Reputation: 2281
I have two C++ projects A and B; The dependency is only B to A.
B --> A
I would like to separately run Doxygen on A and B respectively but still let me possible cross reference on A from B doc. (That is, when I browse B doc, I can directly link to the A doc if there is any Class from A used in B).
--
[Replied the answer from 0x4b:] if I set "CREATE_SUBDIRS" with YES and use relative path for tag files, Doxygen will somehow make wrong linking reference.
I did follow the example.
<root>
+- proj
| +- html HTML output directory for proj
| +- d1
| | +- d2
| | .... (*.html)
| |
| ...(*.html)
| +- src sources for proj
+- ext1
| +- html HTML output directory for ext1
| |- ext1.tag tag file for ext1
|- proj.cfg doxygen configuration file for proj
|- ext1.cfg doxygen configuration file for ext1
proj.cfg:
OUTPUT_DIRECTORY = proj
INPUT = proj/src
TAGFILES = ext1/ext1.tag=../../ext1/html
ext1.cfg:
OUTPUT_DIRECTORY = ext1
GENERATE_TAGFILE = ext1/ext1.tag
The documents under both html/
and html/d1/d2
would like to try linking external doc located in ../../ext1/html
. Apparently one of them will fail.
Upvotes: 4
Views: 3705
Reputation: 4544
You probably want to use the tagfile feature. When you generate the documentation for A, make sure the GENERATE_TAGFILE option is set. When you generate the documentation for B, set the value of TAGFILES to include the result from A.

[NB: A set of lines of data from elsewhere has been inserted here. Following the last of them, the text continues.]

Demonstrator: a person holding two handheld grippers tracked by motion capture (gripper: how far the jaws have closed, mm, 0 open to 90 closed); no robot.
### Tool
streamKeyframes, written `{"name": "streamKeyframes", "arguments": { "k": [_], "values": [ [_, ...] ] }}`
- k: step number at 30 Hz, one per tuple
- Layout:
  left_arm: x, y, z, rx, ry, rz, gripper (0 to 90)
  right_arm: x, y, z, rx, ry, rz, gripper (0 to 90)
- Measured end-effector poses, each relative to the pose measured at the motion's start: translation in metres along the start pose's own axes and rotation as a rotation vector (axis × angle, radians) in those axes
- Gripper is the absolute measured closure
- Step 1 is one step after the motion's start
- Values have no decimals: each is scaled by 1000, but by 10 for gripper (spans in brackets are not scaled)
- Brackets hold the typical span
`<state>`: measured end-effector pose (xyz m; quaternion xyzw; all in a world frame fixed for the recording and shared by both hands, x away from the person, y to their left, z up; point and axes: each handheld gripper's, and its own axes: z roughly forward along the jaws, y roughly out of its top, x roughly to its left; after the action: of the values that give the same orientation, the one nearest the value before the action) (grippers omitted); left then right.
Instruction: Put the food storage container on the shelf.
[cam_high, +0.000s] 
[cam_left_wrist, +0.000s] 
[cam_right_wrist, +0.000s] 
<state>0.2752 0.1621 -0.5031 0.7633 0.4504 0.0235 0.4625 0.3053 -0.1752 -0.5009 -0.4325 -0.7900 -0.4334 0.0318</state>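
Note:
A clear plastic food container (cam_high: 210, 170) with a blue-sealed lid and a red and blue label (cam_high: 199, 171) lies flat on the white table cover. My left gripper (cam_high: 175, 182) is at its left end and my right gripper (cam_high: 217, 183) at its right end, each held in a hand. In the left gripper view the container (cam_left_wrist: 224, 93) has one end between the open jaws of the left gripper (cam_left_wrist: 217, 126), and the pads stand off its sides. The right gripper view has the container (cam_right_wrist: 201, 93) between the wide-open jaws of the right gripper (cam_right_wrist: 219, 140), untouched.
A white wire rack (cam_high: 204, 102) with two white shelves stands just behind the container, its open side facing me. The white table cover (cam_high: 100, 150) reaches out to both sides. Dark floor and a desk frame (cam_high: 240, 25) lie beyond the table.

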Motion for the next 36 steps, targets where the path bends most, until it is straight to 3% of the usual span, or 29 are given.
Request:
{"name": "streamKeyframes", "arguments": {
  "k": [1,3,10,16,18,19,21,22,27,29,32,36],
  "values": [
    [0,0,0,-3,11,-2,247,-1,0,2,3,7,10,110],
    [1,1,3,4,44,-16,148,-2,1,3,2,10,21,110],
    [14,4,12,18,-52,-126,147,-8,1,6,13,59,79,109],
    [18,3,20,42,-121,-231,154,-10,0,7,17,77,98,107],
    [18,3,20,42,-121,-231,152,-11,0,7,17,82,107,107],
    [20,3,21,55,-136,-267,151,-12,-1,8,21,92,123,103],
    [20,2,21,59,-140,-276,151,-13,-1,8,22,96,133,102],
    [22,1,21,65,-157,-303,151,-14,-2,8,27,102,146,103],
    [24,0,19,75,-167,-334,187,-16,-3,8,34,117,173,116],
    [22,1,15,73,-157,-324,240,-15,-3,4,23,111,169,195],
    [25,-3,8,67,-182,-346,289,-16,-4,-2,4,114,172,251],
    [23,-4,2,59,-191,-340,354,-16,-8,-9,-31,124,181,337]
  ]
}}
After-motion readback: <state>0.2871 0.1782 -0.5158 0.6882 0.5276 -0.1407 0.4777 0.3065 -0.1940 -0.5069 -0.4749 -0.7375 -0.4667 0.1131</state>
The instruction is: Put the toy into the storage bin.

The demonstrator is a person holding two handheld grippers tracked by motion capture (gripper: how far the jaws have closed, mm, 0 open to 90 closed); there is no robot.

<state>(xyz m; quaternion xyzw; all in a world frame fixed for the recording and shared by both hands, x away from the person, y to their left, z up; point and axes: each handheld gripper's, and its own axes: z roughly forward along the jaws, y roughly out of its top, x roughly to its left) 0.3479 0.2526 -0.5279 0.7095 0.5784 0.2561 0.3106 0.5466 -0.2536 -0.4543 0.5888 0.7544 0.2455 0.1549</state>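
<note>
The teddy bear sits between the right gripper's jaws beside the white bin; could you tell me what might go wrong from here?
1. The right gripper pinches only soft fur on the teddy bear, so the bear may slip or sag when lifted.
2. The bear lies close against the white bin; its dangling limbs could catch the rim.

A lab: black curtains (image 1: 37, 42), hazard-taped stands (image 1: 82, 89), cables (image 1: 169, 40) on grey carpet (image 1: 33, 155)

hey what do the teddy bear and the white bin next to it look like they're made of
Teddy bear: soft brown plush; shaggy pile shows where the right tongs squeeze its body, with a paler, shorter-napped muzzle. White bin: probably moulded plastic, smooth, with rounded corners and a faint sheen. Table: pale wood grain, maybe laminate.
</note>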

[Update to address relative paths]
Doxygen is fairly fragile when it comes to [relative] paths. You clearly understand that using an absolute path will solve the problem. You could try taking a value from the environment, e.g. using
TAGFILES = ext1/ext1.tag=$(PWD)/../ext1/html
to create an absolute path. It's not ideal, but a lot of the values in the Doxyfile depend on where doxygen is run, and not where the configuration file lives.